#### Task goal:
Please report how many lines of the listing hold the word "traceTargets". Add nothing to the number.

------------

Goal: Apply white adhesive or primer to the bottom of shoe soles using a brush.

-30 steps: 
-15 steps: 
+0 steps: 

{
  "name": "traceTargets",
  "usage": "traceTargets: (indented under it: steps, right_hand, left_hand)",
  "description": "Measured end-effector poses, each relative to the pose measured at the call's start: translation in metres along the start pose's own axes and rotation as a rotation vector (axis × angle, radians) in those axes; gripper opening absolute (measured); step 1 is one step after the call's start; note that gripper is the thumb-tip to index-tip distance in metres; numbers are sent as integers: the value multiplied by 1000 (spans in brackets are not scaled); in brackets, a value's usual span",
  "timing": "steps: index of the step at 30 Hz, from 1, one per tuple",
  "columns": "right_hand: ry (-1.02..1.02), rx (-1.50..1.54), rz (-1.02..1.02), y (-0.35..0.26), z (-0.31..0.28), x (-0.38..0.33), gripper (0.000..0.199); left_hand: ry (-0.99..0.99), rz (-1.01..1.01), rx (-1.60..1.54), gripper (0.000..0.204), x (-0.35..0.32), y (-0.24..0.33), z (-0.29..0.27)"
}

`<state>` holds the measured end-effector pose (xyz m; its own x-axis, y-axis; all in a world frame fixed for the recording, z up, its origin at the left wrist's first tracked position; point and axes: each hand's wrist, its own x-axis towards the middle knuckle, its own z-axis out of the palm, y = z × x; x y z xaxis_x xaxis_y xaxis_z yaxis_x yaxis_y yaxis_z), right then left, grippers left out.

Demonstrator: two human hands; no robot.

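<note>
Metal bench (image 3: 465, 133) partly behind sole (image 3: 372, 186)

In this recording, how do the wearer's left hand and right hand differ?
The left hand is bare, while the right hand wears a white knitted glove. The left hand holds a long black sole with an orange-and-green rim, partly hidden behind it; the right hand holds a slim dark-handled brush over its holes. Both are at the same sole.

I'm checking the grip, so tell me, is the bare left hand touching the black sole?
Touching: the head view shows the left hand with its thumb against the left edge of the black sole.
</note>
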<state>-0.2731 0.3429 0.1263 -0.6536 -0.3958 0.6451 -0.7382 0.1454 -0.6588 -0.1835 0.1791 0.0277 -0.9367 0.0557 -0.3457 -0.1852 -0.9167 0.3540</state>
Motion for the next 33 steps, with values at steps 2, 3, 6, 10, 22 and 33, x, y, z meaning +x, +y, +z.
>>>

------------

#### Answer for this exercise:
2